Francisco nos invita a vivir el Jubileo con júbilo por la misericordia:“La Madre Iglesia es capaz con su oración y su vida de ir al encuentro de la debilidad de unos con la santidad de otros. Vivir entonces la indulgencia en el Año Santo significa acercarse a la misericordia del Padre con la certeza que su perdón se extiende sobre toda la vida del creyente... ”

Por cierto, en este último párrafo, los encargados de la traducción castellana han usado el término “dispensación”, más judicial y comercial. Parecen mejores: la traducción portuguesa, “a indulgência misericordiosa em toda a sua extensão; la versión francesa, “l’étendue de son indulgence miséricordieuse”; y la versión italiana, “l’estensione della sua indulgenza misericordiosa”; concordando todas ellas con el texto latino: extensionem miserantis indulgentiae.

Con buena imaginación poética, la versión inglesa se atreve a formular: to bathe us in his merciful “indulgence” (bañarnos o nadar en la fuente de una indulgencia misericordiosa). Lástima que no haya seguido el traductor inglés el mismo criterio en la primera y principal frase del párrafo, porque ha usado la expresión “granting indulgences”, cayendo así en el énfasis jurídico-mercantil del lenguaje sobre “conceder y otorgar indulgencias” o “ganar indulgencias”, en plural.
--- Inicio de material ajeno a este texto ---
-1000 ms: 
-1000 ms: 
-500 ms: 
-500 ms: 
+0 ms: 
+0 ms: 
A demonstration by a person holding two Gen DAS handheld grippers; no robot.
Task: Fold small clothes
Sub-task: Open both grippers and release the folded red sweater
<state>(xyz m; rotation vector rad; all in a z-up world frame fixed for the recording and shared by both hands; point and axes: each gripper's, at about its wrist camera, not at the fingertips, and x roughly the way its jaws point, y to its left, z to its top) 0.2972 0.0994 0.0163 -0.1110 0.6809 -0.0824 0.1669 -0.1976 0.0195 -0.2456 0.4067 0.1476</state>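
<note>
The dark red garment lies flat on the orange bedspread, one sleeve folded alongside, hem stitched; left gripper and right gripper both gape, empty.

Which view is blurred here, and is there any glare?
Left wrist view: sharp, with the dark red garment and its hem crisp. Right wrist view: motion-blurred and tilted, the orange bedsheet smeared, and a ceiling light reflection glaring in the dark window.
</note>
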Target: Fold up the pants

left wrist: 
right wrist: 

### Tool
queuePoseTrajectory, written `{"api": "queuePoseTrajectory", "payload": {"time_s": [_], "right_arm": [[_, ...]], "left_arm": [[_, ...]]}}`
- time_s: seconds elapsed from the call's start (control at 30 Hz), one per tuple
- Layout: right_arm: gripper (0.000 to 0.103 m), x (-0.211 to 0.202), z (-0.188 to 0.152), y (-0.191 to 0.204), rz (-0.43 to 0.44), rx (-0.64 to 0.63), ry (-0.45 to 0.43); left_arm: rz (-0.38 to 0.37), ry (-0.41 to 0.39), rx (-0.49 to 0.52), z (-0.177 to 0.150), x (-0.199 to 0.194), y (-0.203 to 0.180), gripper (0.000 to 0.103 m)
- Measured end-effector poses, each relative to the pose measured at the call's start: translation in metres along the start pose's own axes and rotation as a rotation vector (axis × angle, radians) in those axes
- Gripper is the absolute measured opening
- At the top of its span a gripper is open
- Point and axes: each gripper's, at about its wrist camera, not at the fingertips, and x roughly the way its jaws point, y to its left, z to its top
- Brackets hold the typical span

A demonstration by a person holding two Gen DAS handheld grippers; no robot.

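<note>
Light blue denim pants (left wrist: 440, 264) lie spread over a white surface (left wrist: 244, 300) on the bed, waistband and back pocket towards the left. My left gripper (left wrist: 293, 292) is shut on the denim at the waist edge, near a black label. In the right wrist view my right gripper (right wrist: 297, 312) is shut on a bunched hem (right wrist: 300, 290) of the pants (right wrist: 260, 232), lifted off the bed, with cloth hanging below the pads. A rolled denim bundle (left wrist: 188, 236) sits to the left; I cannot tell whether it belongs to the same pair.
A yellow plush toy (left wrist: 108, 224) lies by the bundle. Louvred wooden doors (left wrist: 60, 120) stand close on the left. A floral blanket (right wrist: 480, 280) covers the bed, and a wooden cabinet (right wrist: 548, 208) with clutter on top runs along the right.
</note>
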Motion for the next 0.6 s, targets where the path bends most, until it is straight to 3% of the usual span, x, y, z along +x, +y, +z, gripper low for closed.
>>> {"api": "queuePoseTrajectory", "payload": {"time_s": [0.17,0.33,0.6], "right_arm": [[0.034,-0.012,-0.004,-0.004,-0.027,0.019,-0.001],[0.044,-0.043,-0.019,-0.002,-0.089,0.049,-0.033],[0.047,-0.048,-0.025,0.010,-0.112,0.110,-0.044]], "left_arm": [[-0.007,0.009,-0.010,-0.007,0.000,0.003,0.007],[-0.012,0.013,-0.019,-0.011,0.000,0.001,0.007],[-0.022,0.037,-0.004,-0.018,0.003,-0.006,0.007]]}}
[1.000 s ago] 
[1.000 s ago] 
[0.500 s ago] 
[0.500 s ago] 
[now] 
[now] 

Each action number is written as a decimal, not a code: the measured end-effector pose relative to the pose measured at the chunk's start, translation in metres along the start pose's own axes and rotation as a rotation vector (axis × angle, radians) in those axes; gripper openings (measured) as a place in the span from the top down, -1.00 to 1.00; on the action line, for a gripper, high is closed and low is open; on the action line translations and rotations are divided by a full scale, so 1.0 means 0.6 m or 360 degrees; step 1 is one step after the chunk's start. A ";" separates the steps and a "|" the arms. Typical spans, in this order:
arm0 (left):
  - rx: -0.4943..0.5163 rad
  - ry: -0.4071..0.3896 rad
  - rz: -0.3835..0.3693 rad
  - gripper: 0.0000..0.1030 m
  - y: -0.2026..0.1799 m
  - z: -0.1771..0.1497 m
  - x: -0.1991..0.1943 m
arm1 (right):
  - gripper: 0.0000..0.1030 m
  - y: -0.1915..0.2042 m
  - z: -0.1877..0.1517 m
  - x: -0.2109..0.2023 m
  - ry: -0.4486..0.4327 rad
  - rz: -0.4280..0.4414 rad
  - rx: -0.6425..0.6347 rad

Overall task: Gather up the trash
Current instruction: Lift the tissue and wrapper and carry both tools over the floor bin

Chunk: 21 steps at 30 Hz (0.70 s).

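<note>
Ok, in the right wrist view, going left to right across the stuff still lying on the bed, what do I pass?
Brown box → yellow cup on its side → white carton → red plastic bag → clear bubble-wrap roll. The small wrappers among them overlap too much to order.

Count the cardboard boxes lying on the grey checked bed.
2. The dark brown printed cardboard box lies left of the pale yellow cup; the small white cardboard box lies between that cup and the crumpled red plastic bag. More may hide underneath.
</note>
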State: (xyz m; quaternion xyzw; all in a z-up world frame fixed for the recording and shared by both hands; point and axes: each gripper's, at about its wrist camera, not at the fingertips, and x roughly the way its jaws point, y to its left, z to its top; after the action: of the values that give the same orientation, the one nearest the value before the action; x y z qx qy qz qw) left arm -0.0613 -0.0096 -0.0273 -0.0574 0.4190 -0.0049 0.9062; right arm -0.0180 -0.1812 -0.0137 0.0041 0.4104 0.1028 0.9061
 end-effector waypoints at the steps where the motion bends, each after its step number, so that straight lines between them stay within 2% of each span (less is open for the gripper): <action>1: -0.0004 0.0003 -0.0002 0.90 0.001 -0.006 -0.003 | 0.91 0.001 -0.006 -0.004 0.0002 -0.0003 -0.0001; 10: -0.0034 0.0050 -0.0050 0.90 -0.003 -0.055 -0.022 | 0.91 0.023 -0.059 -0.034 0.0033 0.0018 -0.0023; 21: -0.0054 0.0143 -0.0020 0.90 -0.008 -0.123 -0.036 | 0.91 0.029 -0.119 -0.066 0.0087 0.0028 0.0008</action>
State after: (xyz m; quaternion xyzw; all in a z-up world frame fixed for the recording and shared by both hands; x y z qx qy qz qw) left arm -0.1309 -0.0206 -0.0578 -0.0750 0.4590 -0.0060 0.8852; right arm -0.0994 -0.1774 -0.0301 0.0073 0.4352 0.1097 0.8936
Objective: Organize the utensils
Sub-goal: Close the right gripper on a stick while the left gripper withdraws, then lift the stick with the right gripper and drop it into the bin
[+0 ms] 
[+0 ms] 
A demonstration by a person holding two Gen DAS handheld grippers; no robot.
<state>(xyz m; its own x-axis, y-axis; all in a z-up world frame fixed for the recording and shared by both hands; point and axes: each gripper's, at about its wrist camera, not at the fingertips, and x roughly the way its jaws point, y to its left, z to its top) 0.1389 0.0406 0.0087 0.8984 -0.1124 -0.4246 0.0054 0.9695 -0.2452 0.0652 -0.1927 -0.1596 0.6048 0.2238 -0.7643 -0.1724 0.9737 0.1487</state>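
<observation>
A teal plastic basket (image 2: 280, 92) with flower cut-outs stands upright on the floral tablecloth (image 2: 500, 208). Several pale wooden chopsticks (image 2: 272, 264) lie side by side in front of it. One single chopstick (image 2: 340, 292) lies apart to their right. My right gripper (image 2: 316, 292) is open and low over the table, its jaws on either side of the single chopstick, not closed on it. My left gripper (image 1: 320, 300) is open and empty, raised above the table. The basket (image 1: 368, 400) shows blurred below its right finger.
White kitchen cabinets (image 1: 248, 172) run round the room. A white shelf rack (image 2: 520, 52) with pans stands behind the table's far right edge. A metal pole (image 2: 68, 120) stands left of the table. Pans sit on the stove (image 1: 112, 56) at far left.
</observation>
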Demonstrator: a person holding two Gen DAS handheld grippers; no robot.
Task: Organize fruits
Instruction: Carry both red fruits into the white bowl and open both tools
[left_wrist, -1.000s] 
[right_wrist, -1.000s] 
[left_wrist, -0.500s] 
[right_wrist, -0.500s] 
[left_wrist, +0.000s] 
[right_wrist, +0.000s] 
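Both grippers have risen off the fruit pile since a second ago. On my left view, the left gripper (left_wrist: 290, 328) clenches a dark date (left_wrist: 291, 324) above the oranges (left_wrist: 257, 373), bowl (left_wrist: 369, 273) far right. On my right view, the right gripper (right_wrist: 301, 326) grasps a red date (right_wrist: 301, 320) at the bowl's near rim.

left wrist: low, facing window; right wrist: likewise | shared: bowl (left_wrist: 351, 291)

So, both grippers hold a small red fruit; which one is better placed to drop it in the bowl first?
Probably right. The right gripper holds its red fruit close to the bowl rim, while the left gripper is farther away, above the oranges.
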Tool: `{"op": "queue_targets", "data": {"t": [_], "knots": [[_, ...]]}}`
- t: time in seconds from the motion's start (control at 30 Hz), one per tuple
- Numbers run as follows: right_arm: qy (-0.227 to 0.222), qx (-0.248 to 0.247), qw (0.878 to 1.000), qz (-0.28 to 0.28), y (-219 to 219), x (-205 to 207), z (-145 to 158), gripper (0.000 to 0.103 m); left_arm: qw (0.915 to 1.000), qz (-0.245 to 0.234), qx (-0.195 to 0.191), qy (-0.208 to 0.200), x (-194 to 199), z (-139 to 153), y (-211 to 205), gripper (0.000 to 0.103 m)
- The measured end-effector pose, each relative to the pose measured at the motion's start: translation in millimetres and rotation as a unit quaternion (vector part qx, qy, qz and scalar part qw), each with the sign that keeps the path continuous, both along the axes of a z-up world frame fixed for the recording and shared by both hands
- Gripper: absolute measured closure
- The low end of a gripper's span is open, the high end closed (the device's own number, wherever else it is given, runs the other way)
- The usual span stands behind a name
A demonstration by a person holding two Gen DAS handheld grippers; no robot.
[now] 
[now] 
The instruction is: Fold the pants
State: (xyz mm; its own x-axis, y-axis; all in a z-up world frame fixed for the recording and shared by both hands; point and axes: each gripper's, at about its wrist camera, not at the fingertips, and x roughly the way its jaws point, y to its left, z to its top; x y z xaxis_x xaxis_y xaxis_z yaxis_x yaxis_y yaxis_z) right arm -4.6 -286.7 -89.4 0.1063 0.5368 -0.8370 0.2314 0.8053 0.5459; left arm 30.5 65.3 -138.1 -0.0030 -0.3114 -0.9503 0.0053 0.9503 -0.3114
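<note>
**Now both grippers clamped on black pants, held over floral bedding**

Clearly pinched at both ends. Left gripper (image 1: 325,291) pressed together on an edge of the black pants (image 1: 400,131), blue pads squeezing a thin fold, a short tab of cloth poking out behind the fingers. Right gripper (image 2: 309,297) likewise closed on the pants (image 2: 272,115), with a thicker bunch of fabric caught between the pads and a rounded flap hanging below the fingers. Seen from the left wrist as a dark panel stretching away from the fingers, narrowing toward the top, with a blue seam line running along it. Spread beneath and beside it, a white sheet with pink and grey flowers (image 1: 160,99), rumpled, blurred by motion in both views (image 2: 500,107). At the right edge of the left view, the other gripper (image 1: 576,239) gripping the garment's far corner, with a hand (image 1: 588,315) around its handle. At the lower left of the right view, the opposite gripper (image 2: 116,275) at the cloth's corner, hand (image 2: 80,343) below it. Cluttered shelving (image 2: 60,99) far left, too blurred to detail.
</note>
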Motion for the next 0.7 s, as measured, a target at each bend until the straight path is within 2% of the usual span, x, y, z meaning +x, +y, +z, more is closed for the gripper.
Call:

Se pierde así la fuerza singular de la Indulgencia en singular.

Traducen bien, en castellano: El Jubileo lleva también consigo la referencia a la indulgencia; en francés, Le jubilé amène la réflexion sur l’indulgence; en italiano, Il Giubileo porta con sé anche il riferimento all’indulgenza.

Así resalta la fuerza del texto latino, que dice: “Indulgentiam etiam importat Iubilaeum, quippe quae magnum habeat pondus in Anno Sancto Misericordiae. Deus miseretur nobis peccatoribus sine limitibus”.

Es decir, indulgencia, en singular; con todo el peso curativo del símbolo de la misericordia y su extensión sin límites por las redes del Espíritu. Misericordia indulgente e indulgencia misericordiosa, inagotable, para todos y todas, en todo tiempo y lugar, y especialmente en los tiempos y lugares simbólicos del Año Santo.

Amanece, por tanto, la Indulgencia como Misericordia Plenaria, tras el ocaso de las indulgencias como rebajas de penal o supermercado.

(Y además, visto así el enfoque de la indulgencia, no hay razón para preocuparse por el envío de una carta pontificia a tal o cual grupo religioso invitándoles a rezar durante el Año Santo para agradecer la indulgencia, en vez de otorgarles determinado privilegio para "ganar indulgencias". Nadie tiene monopolio de la gracia en la iglesia).